The bigger picture: “With his well-documented history of espousing extreme right-wing views and his role in an armed group backed by a U.S. adversary, Cuvelier’s ability to join the Army raises questions about the recruitment process and whether applicants are thoroughly screened before they are able to enlist,” TGN writes of a fella that has a quite unusual background. “Born and raised in France as a dual French and American citizen, Cuvelier spent his formative years alongside French ultranationalists before picking up a Kalashnikov in eastern Ukraine in 2014, according to social media posts, a documentary in which he was featured, and accounts from people who knew him. A year later he fought with the Kurdish peshmerga in northern Iraq before coming back to the United States.”
The U.S. Army told the Post it is looking into Cuvelier’s recruiting process to make sure the proper standards and procedures were followed. Meantime, read the rest—including a bit of detail on his work with the Russian-backed Donetsk People’s Republic—here.

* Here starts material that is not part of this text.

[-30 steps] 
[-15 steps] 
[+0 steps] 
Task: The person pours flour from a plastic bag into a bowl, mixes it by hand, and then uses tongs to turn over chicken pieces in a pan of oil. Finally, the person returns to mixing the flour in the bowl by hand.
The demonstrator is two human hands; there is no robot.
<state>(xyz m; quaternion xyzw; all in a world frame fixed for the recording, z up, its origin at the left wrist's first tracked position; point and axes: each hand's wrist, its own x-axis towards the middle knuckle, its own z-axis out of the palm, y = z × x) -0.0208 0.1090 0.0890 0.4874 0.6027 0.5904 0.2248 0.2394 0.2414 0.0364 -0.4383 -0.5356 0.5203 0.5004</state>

President Trump’s re-election campaign pulled a “legally suspect” ad on Monday that featured National Security Adviser Lt. Gen. H.R. McMaster, in uniform, The Daily Beast reported. “The 30-second video, which promoted the Trump administration’s accomplishments during its first 100 days, featured b-roll of the president shaking hands with his National Security Advisor, Lieutenant General H.R. McMaster, just after he accepted the job at Mar-a-Lago. McMaster was wearing his Army uniform in the clip, and that may have violated the spirit if not the letter of Defense Department rules barring active-duty members of the military from participating in political advocacy in uniform. By Monday afternoon, the Trump campaign had removed the ad and replaced it with a new version that did not include the McMaster clip.”
ICYMI, on the wisdom of Defense Secretary Jim Mattis: “Mattis’s strong standing in Trump’s Cabinet makes the top Pentagon position more powerful than it has been in recent years, helping to steer the administration toward more traditional foreign policy positions while allocating greater authority and resources to the military at a time of complex and myriad global threats.” WaPo, here.
Lastly today: U.S. Air Force Chief of Staff, Gen. Goldfein, made it a point to attend the launch of a top-secret rocket from Cape Canaveral on Monday. The launch featured Elon Musk’s SpaceX Falcon 9 rocket, which sent the NROL-76 spacecraft into orbit. It was SpaceX’s second attempt to launch the rocket, marking the company’s “first big contract for the U.S. military via the National Reconnaissance Organization (the NRO),” TechCrunch reported Monday. “After the first stage of the rocket separated from the NROL-76 payload and Falcon 9 second stage, it returned to Earth as planned and was recovered by SpaceX via a controlled landing at their LZ-1 landing location at Cape Canaveral in Florida.” Video and more, here.